Le Programme des nations unies pour le développement (PNUD) avec le soutien du Fonds des nations pour la population (UNFPA) organise les 23 et 24 juillet à Lomé une rencontre de renforcement des capacités des points focaux des cellules genres impliquées dans la lutte contre les Violences basées sur le genre (VBG). Elle est placée sous le leadership du ministère de l’Action sociale, de la Solidarité et de la Promotion de la Femme.
Les participants améliorent leurs connaissances sur les défis liés aux problématiques d’égalité de genre et de Violences basées sur le genre au Togo.
En marge du renforcement des capacités des acteurs, il est prévu la planification de manière concertée de l’édition 2025 des activités des 16 jours d’activisme contre les VBG qui se déroulent chaque année du 25 novembre au 10 décembre.
Aussi, des participantes et participants mènent une réflexion collective sur les messages de sensibilisation, les stratégies de communication et la diffusion des textes réglementaires en faveur de l’égalité et de la non-discrimination.
La team leader gouvernance du PNUD à relever des efforts consentis par l’agence pour une meilleure protection des victimes de VBG.
« Le PNUD considère que la lutte contre les violences basées sur le genre ne peut être efficace que si elle repose sur une approche multisectorielle, inclusive et ancrée dans les réalités locales », a souligné Épiphanie HOUMEY team leader gouvernance au PNUD. Elle a rappelé des actions menées par l’agence onusienne en faveur de l’égalité de genre.

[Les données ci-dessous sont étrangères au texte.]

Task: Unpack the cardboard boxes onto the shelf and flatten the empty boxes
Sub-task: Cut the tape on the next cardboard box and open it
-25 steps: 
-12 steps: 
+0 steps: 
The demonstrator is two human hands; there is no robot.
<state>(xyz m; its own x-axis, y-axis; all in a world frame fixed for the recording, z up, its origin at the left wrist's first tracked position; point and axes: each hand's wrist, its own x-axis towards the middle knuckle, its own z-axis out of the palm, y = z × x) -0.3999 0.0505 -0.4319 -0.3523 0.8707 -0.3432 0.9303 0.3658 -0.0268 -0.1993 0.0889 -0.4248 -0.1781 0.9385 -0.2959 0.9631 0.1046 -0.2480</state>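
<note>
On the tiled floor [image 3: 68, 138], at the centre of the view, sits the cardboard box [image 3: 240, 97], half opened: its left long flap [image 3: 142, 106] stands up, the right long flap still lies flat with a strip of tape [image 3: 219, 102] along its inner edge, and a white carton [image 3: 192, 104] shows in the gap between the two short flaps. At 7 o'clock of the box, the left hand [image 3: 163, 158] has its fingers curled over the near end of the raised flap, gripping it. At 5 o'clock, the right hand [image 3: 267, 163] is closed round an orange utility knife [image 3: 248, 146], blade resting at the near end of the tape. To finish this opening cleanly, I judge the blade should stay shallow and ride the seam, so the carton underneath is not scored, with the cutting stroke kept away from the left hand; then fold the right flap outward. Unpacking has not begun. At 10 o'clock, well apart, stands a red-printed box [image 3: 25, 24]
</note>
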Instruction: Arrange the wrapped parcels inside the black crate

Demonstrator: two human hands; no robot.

Il s’agit, entre autres, du soutien juridique aux femmes rurales à travers l’établissement de jugements supplétifs, l’entrepreneuriat féminin dans le cadre de la Zone de Libre Échange Continentale Africaine (ZLECAf) et des sensibilisations sur les VBG.

Au vu de ces différentes actions, la team leader a indiqué que le bureau du PNUD au Togo envisage de participer au processus du Gender Equality Seal pour la période 2025-2027. C’est un mécanisme mondial de certification mis en place par le PNUD pour encourager et reconnaître les institutions qui intègrent efficacement l’égalité de genre dans leurs politiques, programmes et pratiques internes.
Lors de la rencontre, une présentation des VBG a permis aux participantes et acteurs de prendre connaissance des différentes violences retenues par le pays dans la foulée de l’harmonisation des outils des centres d’écoute. Elles sont psychologiques, sexuelles, économiques et institutionnelles.
Un document de la prise en charge des victimes de ces violences a été élaboré et validé en 2023. Dénommé le protocole de prise en charge des victimes des VBG, il contient des principes directeurs pour une efficacité des interactions des acteurs impliqués étant donné que la prise est holistique. Des maillons de la chaîne qui contribuent à la construction d’une société plus juste et plus équitable pour un développement inclusif et durable au Togo.